Stored data:

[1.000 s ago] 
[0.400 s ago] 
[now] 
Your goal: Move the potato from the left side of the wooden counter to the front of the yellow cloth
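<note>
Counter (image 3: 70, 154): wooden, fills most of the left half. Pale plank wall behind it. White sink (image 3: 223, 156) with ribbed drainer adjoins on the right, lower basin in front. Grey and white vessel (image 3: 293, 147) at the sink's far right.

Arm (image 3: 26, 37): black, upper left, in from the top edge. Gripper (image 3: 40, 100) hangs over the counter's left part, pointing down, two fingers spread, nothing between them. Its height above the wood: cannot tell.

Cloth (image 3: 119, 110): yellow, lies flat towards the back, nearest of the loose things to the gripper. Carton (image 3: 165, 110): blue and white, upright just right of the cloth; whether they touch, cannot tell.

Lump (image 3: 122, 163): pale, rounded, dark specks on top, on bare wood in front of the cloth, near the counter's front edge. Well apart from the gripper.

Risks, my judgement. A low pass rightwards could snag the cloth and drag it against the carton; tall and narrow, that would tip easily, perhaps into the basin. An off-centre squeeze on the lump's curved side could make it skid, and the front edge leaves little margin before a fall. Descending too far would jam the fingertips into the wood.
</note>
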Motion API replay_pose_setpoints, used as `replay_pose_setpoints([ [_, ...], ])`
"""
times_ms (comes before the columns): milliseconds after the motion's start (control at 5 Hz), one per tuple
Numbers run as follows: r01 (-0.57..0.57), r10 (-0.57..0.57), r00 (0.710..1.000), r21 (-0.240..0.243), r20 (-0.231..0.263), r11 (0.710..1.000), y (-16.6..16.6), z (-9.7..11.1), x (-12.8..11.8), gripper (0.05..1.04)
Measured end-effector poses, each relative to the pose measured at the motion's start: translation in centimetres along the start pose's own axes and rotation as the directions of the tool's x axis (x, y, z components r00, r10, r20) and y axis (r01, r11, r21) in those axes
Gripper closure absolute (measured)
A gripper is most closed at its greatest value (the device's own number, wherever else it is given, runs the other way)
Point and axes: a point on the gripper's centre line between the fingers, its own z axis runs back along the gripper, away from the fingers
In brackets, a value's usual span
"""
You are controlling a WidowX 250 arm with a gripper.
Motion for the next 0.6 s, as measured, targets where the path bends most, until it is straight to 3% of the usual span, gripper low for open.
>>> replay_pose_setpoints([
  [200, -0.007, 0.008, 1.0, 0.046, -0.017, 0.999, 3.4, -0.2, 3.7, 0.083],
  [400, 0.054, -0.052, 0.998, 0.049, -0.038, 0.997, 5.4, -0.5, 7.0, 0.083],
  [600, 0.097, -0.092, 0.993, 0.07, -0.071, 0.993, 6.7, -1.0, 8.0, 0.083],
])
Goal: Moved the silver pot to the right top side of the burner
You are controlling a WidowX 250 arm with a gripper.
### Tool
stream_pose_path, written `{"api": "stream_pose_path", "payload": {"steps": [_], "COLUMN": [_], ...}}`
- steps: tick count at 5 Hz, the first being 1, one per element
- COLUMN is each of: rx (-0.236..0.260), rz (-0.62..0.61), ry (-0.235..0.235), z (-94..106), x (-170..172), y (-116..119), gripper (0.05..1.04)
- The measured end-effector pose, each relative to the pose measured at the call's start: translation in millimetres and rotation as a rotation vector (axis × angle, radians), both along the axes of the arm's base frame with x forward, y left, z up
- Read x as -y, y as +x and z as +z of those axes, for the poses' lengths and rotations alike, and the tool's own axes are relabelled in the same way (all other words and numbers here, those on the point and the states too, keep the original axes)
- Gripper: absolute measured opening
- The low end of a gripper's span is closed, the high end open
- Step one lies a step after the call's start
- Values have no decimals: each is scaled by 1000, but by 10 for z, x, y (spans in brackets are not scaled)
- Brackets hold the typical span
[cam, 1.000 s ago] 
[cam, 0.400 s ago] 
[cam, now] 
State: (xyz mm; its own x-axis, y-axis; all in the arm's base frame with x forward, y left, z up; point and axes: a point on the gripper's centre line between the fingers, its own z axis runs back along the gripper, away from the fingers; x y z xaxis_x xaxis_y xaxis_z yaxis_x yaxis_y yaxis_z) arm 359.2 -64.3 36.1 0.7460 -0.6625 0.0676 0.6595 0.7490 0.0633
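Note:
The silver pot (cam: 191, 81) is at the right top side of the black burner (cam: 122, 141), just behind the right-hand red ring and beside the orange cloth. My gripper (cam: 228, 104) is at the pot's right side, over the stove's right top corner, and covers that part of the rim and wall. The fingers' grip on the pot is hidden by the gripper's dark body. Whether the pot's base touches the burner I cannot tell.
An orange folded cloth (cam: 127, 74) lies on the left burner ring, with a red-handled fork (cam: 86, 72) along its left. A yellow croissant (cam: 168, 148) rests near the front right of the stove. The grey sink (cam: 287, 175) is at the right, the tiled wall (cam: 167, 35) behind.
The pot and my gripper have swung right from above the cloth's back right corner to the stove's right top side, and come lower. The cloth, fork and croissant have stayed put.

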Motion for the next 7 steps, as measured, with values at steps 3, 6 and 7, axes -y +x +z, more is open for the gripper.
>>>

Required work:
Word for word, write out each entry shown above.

Finished task:
[1.000 s ago] 
[0.400 s ago] 
[now] 
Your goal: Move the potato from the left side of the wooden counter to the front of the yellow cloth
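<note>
Counter (image 3: 70, 154): wooden, fills most of the left half. Pale plank wall behind it. White sink (image 3: 223, 156) with ribbed drainer adjoins on the right, lower basin in front. Grey and white vessel (image 3: 293, 147) at the sink's far right.

Arm (image 3: 26, 37): black, upper left, in from the top edge. Gripper (image 3: 40, 100) hangs over the counter's left part, pointing down, two fingers spread, nothing between them. Its height above the wood: cannot tell.

Cloth (image 3: 119, 110): yellow, lies flat towards the back, nearest of the loose things to the gripper. Carton (image 3: 165, 110): blue and white, upright just right of the cloth; whether they touch, cannot tell.

Lump (image 3: 122, 163): pale, rounded, dark specks on top, on bare wood in front of the cloth, near the counter's front edge. Well apart from the gripper.

Risks, my judgement. A low pass rightwards could snag the cloth and drag it against the carton; tall and narrow, that would tip easily, perhaps into the basin. An off-centre squeeze on the lump's curved side could make it skid, and the front edge leaves little margin before a fall. Descending too far would jam the fingertips into the wood.
</note>
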Motion API replay_pose_setpoints, used as `replay_pose_setpoints([ [_, ...], ])`
"""
times_ms (comes before the columns): milliseconds after the motion's start (control at 5 Hz), one per tuple
Numbers run as follows: r01 (-0.57..0.57), r10 (-0.57..0.57), r00 (0.710..1.000), r21 (-0.240..0.243), r20 (-0.231..0.263), r11 (0.710..1.000), y (-16.6..16.6), z (-9.7..11.1), x (-12.8..11.8), gripper (0.05..1.04)
Measured end-effector poses, each relative to the pose measured at the motion's start: translation in centimetres along the start pose's own axes and rotation as the directions of the tool's x axis (x, y, z components r00, r10, r20) and y axis (r01, r11, r21) in those axes
Gripper closure absolute (measured)
A gripper is most closed at its greatest value (the device's own number, wherever else it is given, runs the other way)
Point and axes: a point on the gripper's centre line between the fingers, its own z axis runs back along the gripper, away from the fingers
In brackets, a value's usual span
"""
You are controlling a WidowX 250 arm with a gripper.
Motion for the next 0.6 s, as measured, targets where the path bends most, until it is straight to 3% of the usual span, gripper low for open.
>>> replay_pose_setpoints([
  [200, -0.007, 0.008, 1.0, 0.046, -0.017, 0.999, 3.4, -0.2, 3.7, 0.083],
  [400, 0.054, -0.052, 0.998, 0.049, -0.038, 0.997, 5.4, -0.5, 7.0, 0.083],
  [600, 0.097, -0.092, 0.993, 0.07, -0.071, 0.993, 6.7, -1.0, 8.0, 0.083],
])
Goal: Moved the silver pot to the right top side of the burner
You are controlling a WidowX 250 arm with a gripper.
### Tool
stream_pose_path, written `{"api": "stream_pose_path", "payload": {"steps": [_], "COLUMN": [_], ...}}`
- steps: tick count at 5 Hz, the first being 1, one per element
- COLUMN is each of: rx (-0.236..0.260), rz (-0.62..0.61), ry (-0.235..0.235), z (-94..106), x (-170..172), y (-116..119), gripper (0.05..1.04)
- The measured end-effector pose, each relative to the pose measured at the call's start: translation in millimetres and rotation as a rotation vector (axis × angle, radians), both along the axes of the arm's base frame with x forward, y left, z up
- Read x as -y, y as +x and z as +z of those axes, for the poses' lengths and rotations alike, and the tool's own axes are relabelled in the same way (all other words and numbers here, those on the point and the states too, keep the original axes)
- Gripper: absolute measured opening
- The low end of a gripper's span is closed, the high end open
- Step one lies a step after the call's start
- Values have no decimals: each is scaled by 1000, but by 10 for z, x, y (spans in brackets are not scaled)
- Brackets hold the typical span
[cam, 1.000 s ago] 
[cam, 0.400 s ago] 
[cam, now] 
State: (xyz mm; its own x-axis, y-axis; all in the arm's base frame with x forward, y left, z up; point and axes: a point on the gripper's centre line between the fingers, its own z axis runs back along the gripper, away from the fingers; x y z xaxis_x xaxis_y xaxis_z yaxis_x yaxis_y yaxis_z) arm 359.2 -64.3 36.1 0.7460 -0.6625 0.0676 0.6595 0.7490 0.0633
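Note:
The silver pot (cam: 191, 81) is at the right top side of the black burner (cam: 122, 141), just behind the right-hand red ring and beside the orange cloth. My gripper (cam: 228, 104) is at the pot's right side, over the stove's right top corner, and covers that part of the rim and wall. The fingers' grip on the pot is hidden by the gripper's dark body. Whether the pot's base touches the burner I cannot tell.
An orange folded cloth (cam: 127, 74) lies on the left burner ring, with a red-handled fork (cam: 86, 72) along its left. A yellow croissant (cam: 168, 148) rests near the front right of the stove. The grey sink (cam: 287, 175) is at the right, the tiled wall (cam: 167, 35) behind.
The pot and my gripper have swung right from above the cloth's back right corner to the stove's right top side, and come lower. The cloth, fork and croissant have stayed put.
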
Motion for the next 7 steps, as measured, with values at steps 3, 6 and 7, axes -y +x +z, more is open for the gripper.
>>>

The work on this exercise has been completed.